• **Brief**
Report only how many lines in the listing below contain the string "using".

• **Recorded data**
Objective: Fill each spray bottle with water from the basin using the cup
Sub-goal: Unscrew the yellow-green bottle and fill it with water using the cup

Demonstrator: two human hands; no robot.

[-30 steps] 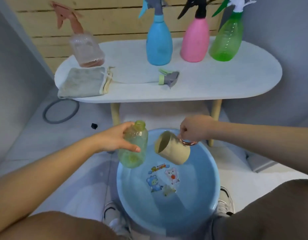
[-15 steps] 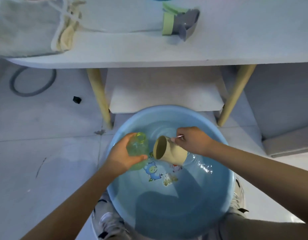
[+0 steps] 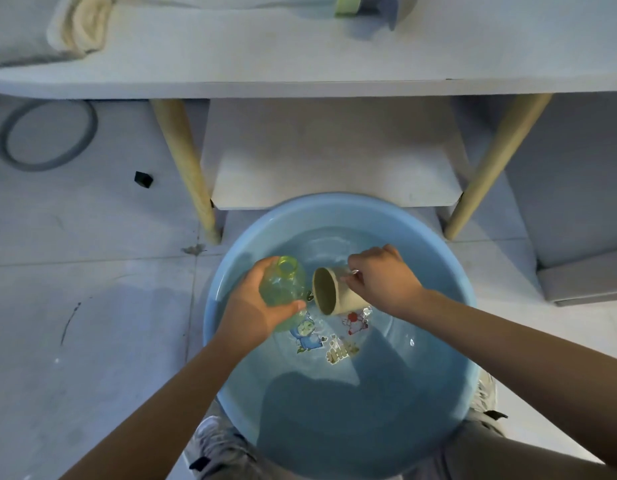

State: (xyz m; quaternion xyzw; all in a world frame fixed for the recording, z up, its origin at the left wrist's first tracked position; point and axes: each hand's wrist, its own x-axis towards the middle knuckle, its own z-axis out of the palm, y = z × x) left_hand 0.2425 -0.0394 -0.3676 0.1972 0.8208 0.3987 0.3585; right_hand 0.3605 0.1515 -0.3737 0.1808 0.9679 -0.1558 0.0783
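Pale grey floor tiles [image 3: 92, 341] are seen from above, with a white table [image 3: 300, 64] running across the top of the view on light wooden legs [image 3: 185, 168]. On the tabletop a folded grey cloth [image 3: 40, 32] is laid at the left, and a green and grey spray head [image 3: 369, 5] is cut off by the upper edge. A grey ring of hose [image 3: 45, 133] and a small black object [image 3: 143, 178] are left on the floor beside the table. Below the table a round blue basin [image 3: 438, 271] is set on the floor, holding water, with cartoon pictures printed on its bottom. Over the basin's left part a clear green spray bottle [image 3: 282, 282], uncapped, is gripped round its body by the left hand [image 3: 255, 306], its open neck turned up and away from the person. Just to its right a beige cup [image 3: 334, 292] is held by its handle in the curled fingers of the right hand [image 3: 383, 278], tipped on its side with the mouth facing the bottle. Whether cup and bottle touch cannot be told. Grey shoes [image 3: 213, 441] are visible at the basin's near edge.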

• **Exercise response**
2